**EXERCISE REQUIREMENTS**
Nothing outside the range below should be printed. Output exactly the lines from the line with "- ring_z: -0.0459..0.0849" to the line with "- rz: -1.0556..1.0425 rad", both included.

**ENTRIES PROVIDED**
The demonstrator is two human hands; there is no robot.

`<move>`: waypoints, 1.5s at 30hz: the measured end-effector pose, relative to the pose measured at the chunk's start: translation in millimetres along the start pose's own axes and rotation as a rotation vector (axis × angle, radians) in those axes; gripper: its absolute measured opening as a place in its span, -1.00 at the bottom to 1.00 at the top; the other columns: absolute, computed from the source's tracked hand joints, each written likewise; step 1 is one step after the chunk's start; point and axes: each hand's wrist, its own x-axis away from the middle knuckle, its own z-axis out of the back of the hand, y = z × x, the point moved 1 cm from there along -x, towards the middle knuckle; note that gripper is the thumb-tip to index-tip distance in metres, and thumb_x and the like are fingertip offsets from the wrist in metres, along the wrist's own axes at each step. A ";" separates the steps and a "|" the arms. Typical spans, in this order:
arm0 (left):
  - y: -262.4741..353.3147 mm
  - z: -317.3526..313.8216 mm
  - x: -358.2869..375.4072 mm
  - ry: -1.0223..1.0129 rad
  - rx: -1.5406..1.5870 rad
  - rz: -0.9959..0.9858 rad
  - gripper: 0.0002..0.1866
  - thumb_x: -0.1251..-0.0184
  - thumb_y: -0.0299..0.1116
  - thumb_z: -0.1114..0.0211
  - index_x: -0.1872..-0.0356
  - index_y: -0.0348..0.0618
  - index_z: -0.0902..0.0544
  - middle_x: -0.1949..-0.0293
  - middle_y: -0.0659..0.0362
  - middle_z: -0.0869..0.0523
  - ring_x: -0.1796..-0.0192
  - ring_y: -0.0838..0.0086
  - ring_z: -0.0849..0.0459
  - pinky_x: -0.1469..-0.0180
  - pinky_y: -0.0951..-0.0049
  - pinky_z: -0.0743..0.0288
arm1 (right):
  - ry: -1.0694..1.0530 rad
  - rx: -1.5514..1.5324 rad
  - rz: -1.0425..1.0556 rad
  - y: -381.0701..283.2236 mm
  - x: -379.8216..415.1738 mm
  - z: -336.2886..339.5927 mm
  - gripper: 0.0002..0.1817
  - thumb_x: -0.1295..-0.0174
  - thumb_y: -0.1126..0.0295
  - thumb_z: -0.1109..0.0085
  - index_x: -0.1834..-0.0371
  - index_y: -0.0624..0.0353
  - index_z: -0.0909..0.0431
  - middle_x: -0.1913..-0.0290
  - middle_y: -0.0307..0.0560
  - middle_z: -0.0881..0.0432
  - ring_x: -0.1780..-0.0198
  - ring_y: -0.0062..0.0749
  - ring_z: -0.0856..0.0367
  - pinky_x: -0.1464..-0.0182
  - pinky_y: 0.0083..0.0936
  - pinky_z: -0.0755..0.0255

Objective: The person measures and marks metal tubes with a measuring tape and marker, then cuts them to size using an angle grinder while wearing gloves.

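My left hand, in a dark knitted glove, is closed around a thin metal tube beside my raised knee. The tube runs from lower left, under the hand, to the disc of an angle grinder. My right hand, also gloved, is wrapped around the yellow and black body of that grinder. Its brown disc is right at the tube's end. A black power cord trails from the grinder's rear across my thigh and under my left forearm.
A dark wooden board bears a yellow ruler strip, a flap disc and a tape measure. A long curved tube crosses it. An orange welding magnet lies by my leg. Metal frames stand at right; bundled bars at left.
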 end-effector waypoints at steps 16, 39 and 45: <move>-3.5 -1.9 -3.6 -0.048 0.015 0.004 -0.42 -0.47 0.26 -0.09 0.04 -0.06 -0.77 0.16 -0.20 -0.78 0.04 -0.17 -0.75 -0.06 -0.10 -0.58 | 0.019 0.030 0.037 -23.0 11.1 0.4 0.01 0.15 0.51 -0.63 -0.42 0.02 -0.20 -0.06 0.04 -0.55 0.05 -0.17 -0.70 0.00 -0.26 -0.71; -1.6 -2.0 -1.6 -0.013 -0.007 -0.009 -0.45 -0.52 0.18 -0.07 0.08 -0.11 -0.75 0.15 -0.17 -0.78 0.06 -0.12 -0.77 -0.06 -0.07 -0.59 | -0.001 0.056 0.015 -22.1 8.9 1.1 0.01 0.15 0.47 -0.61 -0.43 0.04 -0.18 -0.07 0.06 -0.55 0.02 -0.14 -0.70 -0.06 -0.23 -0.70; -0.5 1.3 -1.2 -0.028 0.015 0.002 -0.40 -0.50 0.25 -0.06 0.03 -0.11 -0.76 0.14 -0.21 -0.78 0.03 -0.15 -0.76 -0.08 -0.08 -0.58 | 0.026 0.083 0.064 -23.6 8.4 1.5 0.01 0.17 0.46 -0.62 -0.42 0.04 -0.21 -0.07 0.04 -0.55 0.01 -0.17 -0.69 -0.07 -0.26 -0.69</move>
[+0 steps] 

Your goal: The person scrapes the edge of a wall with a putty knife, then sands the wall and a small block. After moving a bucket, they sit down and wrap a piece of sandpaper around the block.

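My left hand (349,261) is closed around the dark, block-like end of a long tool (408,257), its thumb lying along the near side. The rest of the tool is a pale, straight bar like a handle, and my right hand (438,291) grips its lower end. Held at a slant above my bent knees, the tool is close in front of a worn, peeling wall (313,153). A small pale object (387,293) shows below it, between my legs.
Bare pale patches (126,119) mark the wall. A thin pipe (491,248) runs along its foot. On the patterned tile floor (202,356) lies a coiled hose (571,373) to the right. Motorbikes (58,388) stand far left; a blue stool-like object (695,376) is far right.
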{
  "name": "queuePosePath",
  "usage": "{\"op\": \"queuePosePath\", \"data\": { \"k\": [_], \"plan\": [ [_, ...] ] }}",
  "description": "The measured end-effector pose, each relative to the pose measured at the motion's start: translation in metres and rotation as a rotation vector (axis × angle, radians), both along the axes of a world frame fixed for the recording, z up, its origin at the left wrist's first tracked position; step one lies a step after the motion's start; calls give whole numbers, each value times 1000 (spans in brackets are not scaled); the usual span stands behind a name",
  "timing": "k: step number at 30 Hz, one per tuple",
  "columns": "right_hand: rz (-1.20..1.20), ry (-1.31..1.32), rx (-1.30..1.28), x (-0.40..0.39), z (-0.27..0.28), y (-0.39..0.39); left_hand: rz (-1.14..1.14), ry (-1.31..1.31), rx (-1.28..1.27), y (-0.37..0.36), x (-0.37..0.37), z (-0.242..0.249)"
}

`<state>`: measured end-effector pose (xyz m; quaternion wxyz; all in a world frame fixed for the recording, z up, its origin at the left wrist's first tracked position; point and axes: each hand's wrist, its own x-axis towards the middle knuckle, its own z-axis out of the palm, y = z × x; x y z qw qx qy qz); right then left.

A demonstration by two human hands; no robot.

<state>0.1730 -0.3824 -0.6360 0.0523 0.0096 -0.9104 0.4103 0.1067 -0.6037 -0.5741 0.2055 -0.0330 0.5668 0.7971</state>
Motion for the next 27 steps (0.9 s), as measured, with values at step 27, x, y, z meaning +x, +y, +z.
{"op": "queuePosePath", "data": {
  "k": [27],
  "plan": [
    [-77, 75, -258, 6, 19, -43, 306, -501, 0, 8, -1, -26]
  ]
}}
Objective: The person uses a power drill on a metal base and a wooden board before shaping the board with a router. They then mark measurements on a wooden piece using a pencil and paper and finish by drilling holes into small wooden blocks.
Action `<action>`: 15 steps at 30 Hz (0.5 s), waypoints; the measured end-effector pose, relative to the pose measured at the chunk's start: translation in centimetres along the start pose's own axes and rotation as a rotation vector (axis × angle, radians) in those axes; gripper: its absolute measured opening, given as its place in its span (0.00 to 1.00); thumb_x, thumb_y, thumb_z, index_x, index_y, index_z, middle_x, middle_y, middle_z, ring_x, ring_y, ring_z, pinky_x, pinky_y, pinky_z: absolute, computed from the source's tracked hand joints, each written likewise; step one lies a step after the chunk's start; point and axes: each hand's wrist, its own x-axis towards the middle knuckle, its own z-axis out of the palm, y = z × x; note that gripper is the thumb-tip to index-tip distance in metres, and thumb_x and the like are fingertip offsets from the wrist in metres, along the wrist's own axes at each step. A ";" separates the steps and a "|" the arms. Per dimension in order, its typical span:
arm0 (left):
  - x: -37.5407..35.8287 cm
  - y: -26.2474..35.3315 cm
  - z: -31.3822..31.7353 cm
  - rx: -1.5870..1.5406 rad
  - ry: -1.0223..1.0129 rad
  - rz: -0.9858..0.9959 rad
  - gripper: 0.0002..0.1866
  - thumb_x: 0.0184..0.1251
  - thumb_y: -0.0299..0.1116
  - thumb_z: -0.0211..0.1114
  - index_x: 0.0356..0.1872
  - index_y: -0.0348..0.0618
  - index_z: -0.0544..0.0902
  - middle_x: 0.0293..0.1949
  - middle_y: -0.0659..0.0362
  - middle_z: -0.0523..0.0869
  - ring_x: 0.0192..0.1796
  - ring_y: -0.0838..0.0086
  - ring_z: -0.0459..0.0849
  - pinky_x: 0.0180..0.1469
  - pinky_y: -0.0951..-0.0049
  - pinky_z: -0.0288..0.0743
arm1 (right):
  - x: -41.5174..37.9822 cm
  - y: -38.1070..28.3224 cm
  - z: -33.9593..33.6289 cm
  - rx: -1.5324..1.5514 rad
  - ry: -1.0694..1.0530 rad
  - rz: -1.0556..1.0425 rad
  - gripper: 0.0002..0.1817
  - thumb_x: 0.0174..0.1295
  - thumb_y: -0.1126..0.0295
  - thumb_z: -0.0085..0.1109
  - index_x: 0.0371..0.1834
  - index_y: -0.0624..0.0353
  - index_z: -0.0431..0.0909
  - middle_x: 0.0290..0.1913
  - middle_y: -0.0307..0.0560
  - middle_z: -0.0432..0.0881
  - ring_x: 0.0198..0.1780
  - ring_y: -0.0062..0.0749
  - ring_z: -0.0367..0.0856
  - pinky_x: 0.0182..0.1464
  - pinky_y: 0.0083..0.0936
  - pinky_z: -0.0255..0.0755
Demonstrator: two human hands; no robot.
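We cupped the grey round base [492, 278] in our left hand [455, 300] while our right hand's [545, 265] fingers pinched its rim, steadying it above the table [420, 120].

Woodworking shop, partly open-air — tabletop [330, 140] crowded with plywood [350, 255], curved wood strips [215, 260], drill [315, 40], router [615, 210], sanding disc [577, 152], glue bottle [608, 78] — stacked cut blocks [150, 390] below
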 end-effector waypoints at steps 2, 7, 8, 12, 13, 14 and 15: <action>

**YOUR RESPONSE**
  - ring_z: -0.0459..0.0849
  - pinky_x: 0.0180..0.1469
  - pinky_y: -0.0951..-0.0049
  - pinky_z: -0.0288..0.0743
arm1 (right):
  - x: -41.5174..37.9822 cm
  - y: -38.1070..28.3224 cm
  - z: -33.9593..33.6289 cm
  - rx: -1.5324..1.5514 rad
  - ry: -1.0694..1.0530 rad
  - rz: -1.0556..1.0425 rad

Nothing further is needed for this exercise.